Je n’ai pas la verve de Julia, mais, avec mes mots, cela m’a inspirée une réflexion sur le futur du beau.
Bonne lecture,
Noémie
Fiction | Contes du futur
Un futur possible, inspiré par le présent, ses tendances et ses signaux faibles.
Votre fille a pris sa décision sur la manière dont elle souhaite utiliser le petit pécule que vous avez mis douze ans à mettre de côté pour elle. Chaque mois, une dizaine d’euros épargnés sur un compte dédié, un peu plus durant les périodes plus fastes, dans l’idée de soutenir un projet qui lui tiendra à coeur une fois adulte.

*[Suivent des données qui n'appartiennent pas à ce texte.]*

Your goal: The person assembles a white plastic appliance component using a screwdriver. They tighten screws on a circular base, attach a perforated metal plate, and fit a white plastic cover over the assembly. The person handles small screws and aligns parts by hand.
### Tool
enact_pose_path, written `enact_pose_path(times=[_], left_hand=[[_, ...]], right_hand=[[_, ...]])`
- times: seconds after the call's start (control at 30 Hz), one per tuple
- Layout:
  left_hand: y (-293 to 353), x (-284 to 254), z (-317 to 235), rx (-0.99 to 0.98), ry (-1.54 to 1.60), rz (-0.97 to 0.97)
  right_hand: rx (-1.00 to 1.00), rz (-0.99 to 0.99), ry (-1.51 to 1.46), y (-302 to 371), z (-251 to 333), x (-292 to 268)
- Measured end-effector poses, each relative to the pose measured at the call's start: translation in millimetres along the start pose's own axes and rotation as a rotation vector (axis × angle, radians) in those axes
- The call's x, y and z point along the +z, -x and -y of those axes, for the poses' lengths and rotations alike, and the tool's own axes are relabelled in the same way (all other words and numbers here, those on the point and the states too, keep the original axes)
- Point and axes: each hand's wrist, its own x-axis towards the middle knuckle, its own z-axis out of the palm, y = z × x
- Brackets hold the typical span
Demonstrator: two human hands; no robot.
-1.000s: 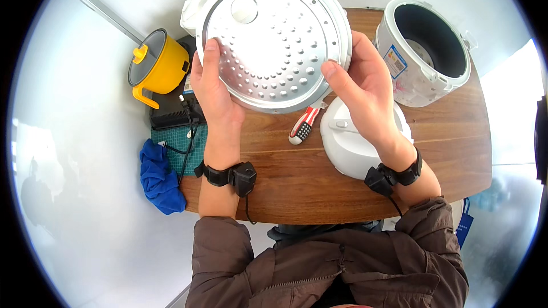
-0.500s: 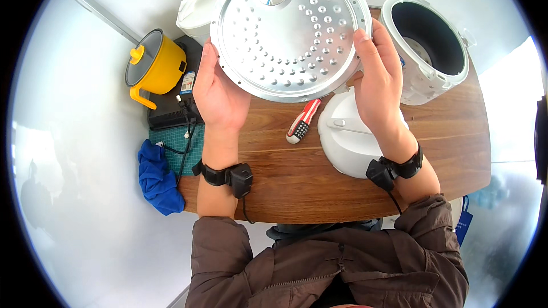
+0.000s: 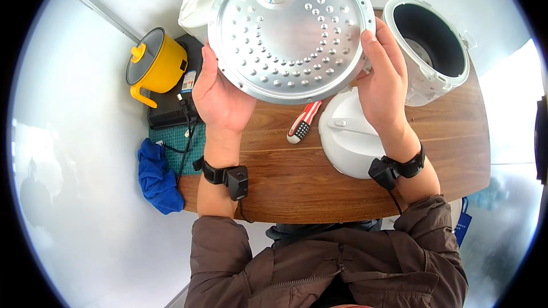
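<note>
Disc point(image 3: 291, 31) of bright, reflective metal, its face dimpled; lid point(image 3: 349, 145) of smooth white plastic. Tabletop point(image 3: 285, 185) of brown wood grain with a low sheen; blue cloth point(image 3: 157, 179), wrinkled and matt. Yellow pot point(image 3: 168, 65), smooth and plastic-looking; cooker body point(image 3: 422, 88) with a dark, matt interior.

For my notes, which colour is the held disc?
The disc is silver, best seen in the head view.

A round, shiny silver metal plate point(image 3: 290, 37) with curved rows of small dimples and a smooth circle near its far edge is held up between left fingers point(image 3: 208, 68) and right fingers point(image 3: 374, 51), dimpled face toward the camera.
</note>
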Motion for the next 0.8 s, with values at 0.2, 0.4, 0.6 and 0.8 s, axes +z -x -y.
enact_pose_path(times=[0.2, 0.4, 0.6, 0.8], left_hand=[[-0.3, 1.1, 0.0, -0.020, 0.014, -0.018], [0.6, 0.6, -1.0, -0.046, 0.029, 0.011], [3.2, -1.6, -1.9, -0.100, 0.079, 0.064], [5.1, 3.3, -0.6, -0.067, -0.039, 0.115]], right_hand=[[-0.021, -0.002, -0.048, -2.3, -3.9, -1.1], [0.007, -0.020, -0.125, -2.8, -3.9, 0.7], [0.128, -0.093, -0.259, -5.1, -1.2, 2.0], [0.235, -0.181, -0.306, -6.9, -3.0, 2.3]])
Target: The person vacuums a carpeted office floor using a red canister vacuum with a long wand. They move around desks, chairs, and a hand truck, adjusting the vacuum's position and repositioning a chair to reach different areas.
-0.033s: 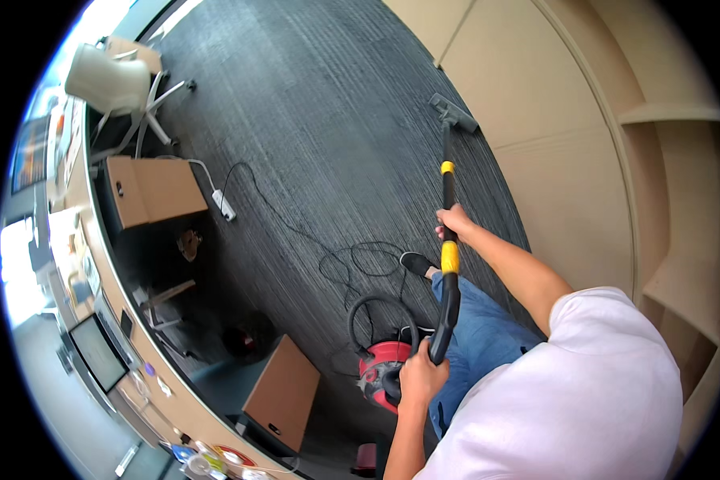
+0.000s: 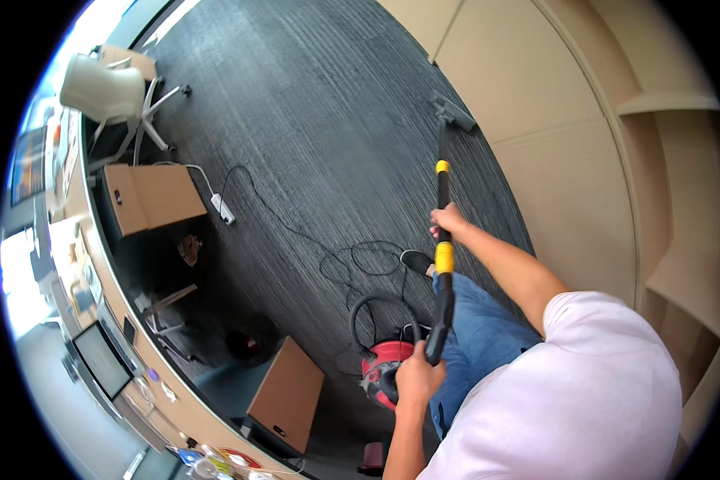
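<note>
A black vacuum cleaner wand (image 2: pixel 443 192) with yellow collars runs from my body toward the cabinet. My right hand (image 2: pixel 450 221) is closed around its middle, above the larger yellow collar. Lower down, my left hand (image 2: pixel 418 375) grips the curved handle end, where the hose joins. The flat grey floor head (image 2: pixel 454 110) rests on the carpet along the base of the cabinet. Close to my left hand, beside my legs, stands the red and black vacuum body (image 2: pixel 385 366). Its black hose (image 2: pixel 362 314) loops up from it; my left hand partly covers this area.
A black cord (image 2: pixel 288 228) lies in loops on the dark carpet, near my shoe, and runs to a white power strip (image 2: pixel 222 209). Wooden drawer units (image 2: pixel 164 196) and a white swivel chair (image 2: pixel 108 88) stand along the desk at left. Beige cabinets (image 2: pixel 536 88) line the right.
The handle end and my left hand have shifted slightly, and the wand appears a little further left. Both hands keep their hold; the floor head stays beside the cabinet.
</note>
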A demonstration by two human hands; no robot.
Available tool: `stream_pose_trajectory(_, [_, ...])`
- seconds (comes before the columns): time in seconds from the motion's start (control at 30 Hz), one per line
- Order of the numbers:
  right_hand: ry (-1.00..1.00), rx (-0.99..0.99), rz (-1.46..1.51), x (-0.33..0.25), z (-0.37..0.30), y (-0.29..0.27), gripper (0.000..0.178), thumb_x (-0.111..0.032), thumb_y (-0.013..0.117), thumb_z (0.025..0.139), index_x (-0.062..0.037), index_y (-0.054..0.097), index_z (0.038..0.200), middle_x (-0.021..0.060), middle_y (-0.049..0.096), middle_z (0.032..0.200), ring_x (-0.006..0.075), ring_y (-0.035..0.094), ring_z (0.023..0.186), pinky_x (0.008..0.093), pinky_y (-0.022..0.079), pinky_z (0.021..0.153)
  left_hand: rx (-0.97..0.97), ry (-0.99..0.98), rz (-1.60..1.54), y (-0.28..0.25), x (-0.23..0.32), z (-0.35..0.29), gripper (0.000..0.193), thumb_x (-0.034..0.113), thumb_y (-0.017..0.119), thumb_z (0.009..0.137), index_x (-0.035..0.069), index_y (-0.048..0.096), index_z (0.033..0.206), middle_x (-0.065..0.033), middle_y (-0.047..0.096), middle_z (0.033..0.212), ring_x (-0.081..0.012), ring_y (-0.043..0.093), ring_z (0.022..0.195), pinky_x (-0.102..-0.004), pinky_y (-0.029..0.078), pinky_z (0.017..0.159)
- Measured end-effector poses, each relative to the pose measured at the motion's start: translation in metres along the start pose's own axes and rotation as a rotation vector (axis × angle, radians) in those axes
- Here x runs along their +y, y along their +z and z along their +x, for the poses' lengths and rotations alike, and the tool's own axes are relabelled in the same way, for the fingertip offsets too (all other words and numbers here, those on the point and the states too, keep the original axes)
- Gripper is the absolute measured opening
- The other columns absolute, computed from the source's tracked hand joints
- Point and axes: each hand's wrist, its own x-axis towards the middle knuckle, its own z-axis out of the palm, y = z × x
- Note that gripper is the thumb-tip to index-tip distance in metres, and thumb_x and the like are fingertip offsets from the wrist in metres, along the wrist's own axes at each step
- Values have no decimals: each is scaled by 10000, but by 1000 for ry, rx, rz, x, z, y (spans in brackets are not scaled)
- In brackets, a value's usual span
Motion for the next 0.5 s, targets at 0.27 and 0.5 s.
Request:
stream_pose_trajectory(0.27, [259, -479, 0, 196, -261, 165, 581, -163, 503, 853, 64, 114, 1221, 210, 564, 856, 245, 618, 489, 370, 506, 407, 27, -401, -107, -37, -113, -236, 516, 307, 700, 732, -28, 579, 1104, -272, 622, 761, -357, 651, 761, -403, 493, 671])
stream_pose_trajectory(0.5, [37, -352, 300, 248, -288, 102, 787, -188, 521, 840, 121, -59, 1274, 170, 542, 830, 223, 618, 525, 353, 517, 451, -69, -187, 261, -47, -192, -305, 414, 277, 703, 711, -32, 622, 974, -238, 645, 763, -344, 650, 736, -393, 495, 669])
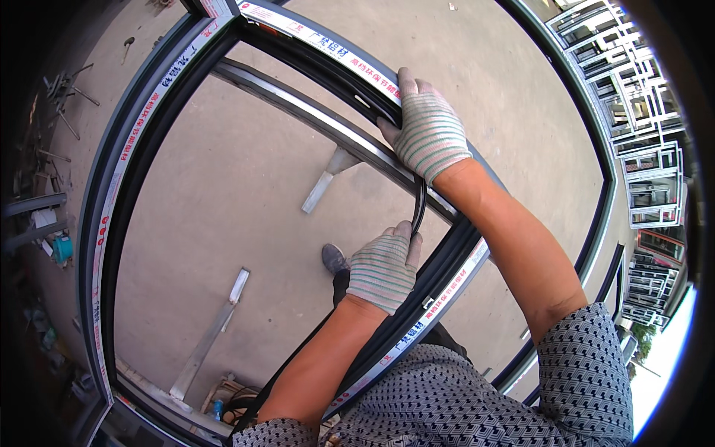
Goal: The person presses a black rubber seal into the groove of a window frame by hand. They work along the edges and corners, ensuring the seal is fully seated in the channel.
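Observation:
A large dark window frame [112, 186], with printed protective film along its faces, stretches across the space in front of me. A thin black rubber sealing strip [421, 205] loops between my two hands. My left hand [383, 270], in a striped knit glove, is closed around the strip's lower part, inside the frame opening near its close side. My right hand [430, 128], gloved the same way, lies over the far rail near its right corner. Its thumb is on the inner side and its fingers reach over the outer edge, pinching the strip at the rail; the palm hides the contact.
Metal support bars [298, 112] run beneath the frame, one with a short leg [319, 191]. Another bar [212, 335] stands at the lower left. Several finished frames [633, 97] are stacked at the right, and clutter including a teal container [61, 249] lies at the left.

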A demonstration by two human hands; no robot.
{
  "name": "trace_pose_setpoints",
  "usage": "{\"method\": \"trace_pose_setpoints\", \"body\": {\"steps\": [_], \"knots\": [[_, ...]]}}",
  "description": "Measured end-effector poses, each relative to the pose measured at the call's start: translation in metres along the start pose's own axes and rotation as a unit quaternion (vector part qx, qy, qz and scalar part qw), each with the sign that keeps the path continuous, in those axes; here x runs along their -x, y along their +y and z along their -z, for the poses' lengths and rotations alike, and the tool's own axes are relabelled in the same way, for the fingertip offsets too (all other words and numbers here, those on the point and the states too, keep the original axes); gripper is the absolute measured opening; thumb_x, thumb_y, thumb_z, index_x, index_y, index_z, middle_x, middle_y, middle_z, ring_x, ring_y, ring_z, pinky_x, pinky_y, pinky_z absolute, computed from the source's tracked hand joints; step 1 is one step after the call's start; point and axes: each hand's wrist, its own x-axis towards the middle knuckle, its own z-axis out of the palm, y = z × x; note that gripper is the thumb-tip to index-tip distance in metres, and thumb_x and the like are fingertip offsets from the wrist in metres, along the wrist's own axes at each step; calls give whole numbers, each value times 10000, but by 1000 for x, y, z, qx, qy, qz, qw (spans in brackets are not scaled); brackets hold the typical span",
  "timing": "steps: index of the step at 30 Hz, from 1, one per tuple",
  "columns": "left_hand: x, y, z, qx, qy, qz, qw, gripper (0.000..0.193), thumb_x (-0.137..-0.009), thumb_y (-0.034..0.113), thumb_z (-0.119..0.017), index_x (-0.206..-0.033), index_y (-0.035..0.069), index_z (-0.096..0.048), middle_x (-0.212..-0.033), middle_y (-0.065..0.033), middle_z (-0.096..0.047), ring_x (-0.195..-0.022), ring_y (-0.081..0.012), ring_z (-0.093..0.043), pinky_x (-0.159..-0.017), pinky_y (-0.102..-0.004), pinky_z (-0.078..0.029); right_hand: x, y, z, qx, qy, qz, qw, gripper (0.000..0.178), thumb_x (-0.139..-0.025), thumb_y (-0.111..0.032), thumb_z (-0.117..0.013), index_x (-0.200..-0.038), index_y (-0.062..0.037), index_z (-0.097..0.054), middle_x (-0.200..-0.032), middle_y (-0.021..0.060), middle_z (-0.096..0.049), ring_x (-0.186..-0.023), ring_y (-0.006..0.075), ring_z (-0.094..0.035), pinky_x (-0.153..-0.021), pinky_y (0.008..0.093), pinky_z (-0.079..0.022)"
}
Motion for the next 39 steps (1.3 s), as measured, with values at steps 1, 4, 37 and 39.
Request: {"method": "trace_pose_setpoints", "body": {"steps": [1, 4, 37, 39], "knots": [[-3, 3, -1, -6, -4, 3, 1000, 266, -1054, 307, -553, -1167, 84, -647, -1028, -134, -731, -883, -354, -725, -795, -647, -496, 0, 2, -1, -2, 0, 4, 1000, 811, -867, -265, -791, -1513, 41, -410, -1241, 274, -642, -1147, 413, -652, -996, 462, -544], [-7, 9, -6, -23, -8, 13, 1000, 266, -1050, 304, -562, -1170, 86, -655, -1024, -131, -738, -861, -359, -728, -773, -652, -491, -1, 6, -2, -5, -3, 16, 1000, 799, -874, -246, -784, -1513, 44, -402, -1230, 277, -643, -1140, 421, -651, -983, 467, -547], [-6, -2, -20, 71, 91, -29, 993, 213, -1033, 233, -584, -1075, 38, -659, -920, -201, -699, -822, -406, -694, -761, -495, -555, -13, 11, 3, -1, -45, 48, 998, 567, -876, -263, -785, -1272, 42, -517, -1133, 311, -673, -1059, 471, -683, -938, 486, -569], [-3, -7, -22, 82, 100, -33, 991, 215, -1035, 242, -583, -1071, 44, -658, -922, -198, -700, -825, -406, -693, -764, -497, -554, -13, 7, 7, -4, -61, 40, 997, 602, -854, -267, -804, -1276, 49, -514, -1131, 299, -672, -1065, 455, -684, -950, 475, -573]]}}
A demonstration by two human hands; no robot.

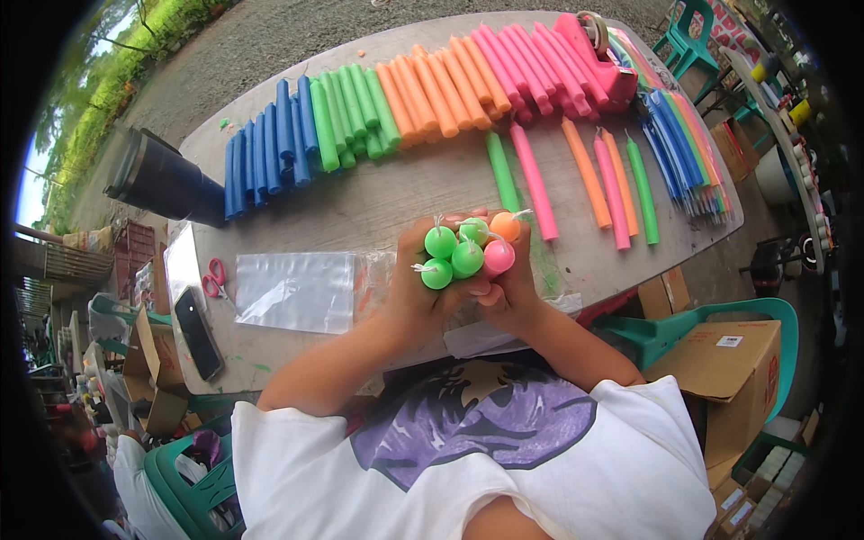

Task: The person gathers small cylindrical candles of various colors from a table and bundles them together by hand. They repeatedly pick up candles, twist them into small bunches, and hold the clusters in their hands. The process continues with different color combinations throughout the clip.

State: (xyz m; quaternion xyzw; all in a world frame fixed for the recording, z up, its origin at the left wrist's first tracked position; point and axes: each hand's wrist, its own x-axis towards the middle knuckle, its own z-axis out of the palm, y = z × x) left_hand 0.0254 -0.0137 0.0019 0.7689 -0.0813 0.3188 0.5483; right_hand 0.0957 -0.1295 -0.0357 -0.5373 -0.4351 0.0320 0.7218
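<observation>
Six candles (467, 259) — four green, one orange and one pink — are pointing their wick ends upward, bunched together just right of the clear plastic bag (297, 292) that is lying flat on the table (387, 200). The left hand (412, 286) is wrapping the green side of the bunch, and the right hand (520, 272) is wrapping the orange and pink side; both grips are closing snugly on the candles, with the thumbs lying close together at the near side. The hands are hiding the lower ends, so how those are sitting is impossible to tell.

Just left of the bag, red-handled scissors (214, 281) are resting; farther left and nearer the person, a dark phone (197, 333) is lying. Beyond the bag to the left, a black tumbler (166, 175) is standing. Blue candles (270, 157), green candles (351, 108), orange candles (441, 85) and pink candles (531, 67) are forming rows beyond the bag, running rightward. Well right of it, six loose candles (533, 180) are lying on the near side of the rows — and farther right, a pink tape dispenser (621, 83) and multicoloured packs (684, 135) are sitting.
</observation>
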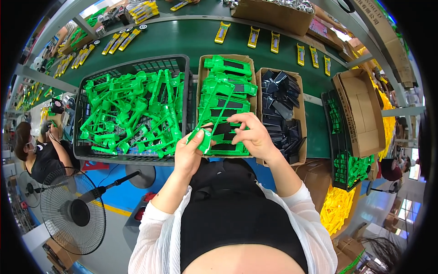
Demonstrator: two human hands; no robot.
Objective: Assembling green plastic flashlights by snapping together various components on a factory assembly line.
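Note:
My left hand (188, 154) is closed around the near end of a green plastic frame (205, 139), its thumb lying on top. Two thin green arms of the frame stretch away and meet near the far end. To the right, my right hand (254, 138) hovers with bent fingers apart, close to the frame; I see nothing held in it. Below both hands stands a cardboard box (200, 98) with a row of green frames (228, 86) bearing dark panels. A dark panel (222, 128) lies by my right fingertips; whether they touch it I cannot tell.
A black crate (187, 73) heaped with green frames stands left, a carton (299, 157) of black panels (283, 107) right. Beyond, yellow tools (253, 37) lie on a green conveyor (182, 41). A fan (80, 212) and a co-worker (43, 150) are at left.

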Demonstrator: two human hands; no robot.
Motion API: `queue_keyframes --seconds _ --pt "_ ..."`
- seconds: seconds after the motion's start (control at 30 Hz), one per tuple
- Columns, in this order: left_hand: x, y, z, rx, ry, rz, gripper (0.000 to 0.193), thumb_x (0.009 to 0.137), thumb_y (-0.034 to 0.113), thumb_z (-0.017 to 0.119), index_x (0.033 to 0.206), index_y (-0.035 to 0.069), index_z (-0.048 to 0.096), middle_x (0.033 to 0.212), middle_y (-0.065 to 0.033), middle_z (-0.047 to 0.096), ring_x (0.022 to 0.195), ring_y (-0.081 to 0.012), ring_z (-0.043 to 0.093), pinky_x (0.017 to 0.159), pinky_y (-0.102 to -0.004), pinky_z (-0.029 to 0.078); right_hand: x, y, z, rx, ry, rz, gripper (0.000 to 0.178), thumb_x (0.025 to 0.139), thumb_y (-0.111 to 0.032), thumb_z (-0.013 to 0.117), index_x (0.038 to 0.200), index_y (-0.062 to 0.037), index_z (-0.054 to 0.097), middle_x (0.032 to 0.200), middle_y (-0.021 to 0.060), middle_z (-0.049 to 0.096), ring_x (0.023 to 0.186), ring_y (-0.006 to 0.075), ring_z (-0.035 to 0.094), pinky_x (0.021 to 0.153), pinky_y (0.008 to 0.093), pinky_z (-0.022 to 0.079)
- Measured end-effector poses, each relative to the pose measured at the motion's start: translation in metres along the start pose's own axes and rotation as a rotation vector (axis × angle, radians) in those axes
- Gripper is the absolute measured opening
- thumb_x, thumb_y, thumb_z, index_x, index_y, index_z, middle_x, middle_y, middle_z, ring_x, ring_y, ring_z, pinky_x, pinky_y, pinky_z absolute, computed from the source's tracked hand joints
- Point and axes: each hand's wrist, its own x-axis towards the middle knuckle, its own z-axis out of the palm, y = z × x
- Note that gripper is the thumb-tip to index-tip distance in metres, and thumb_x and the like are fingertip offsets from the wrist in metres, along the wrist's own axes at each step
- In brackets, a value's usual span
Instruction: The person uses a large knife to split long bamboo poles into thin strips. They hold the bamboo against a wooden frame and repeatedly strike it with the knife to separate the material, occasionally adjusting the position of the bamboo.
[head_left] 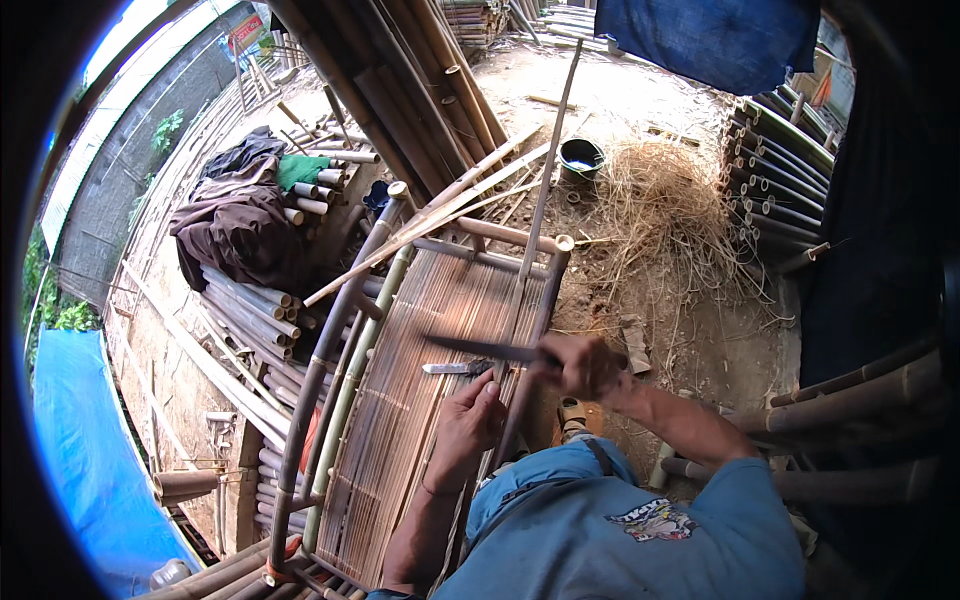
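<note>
My right hand (585, 366) is closed round the handle of a large knife (480, 348). Its long dark blade points left over a slatted bamboo bench (375, 440), and motion blurs it a little. Just below the blade, my left hand (474, 412) is closed, thumb up, on a long bamboo strip (543, 180). That strip runs from the far ground over the bench's end rail toward me; my fingers partly hide where it is gripped. A small white, flat object (447, 368) lies on the slats by my left fingertips, with something dark beside it.
Pale split bamboo lengths (440, 213) lean across the bench's far left corner. A black bucket (580, 160) stands beyond, near a heap of shavings (675, 205). Stacked bamboo poles (255, 310), partly under brown cloth (245, 230), lie left; more poles (775, 180) are at right.
</note>
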Motion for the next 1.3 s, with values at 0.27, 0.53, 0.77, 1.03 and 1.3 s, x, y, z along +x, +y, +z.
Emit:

Vous aviez déjà quelques idées pour elle : pourquoi pas une année d’étude pour apprendre à mieux se connaître, ou une année sabbatique pour parcourir l’Europe.
Mais vous n’aviez pas imaginé un seul instant qu’elle souhaiterait s’offrir un objet avec cette somme. Vous avez passé toute sa jeunesse à lui inculquer des valeurs de diminution de consommation, un rapport différent au matériel et à lui transmettre un savoir-faire pour réparer ou surcycler. Elle a d’ailleurs un certain talent pour transformer les objets avec goût et astuce.
En réalité, elle n’a que très peu connu la surabondance matérielle qui a caractérisé “les années folles”, les années vingt de ce début du XXIème siècle. A cette époque, vous aviez déjà commencé à changer vos manières de consommer et faisiez partie de groupes de “braconniers” qui détournaient les objets et les matières pour les faire durer. Depuis, des barrières au libre-échange ont été ré-instaurées, limitant fortement l’importation de produits dont les standards sociaux ou environnementaux sont inférieurs à ceux du pays importateur. Les produits low-cost sont devenus plus difficiles à trouver. Les braconniers sont désormais ceux qui importent de manière illégale des t-shirts fabriqués au Bengladesh.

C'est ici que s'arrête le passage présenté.